Using the data below, work out how many of its lines contain "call", and give that number with nothing added.

*** DATASET EXCERPT

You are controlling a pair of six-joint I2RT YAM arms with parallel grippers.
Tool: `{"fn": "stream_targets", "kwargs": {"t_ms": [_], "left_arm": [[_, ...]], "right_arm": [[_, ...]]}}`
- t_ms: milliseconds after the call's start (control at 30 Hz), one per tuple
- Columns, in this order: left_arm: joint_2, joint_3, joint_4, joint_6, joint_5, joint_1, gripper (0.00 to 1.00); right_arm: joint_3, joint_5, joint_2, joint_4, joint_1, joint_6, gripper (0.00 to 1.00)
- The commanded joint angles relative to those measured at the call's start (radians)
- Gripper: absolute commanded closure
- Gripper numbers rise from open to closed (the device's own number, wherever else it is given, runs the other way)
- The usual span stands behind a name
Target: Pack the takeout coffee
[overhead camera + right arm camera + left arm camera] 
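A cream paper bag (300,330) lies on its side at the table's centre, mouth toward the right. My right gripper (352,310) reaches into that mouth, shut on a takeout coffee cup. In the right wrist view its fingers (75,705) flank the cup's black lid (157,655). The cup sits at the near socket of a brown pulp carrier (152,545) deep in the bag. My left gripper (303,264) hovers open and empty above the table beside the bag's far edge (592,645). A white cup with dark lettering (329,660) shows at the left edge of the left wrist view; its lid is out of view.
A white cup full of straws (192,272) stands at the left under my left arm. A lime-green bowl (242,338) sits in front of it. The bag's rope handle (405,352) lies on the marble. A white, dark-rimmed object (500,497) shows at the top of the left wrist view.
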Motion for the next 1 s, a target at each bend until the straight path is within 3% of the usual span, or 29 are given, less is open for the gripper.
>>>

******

▶ **RESULT FOR THIS EXERCISE**
2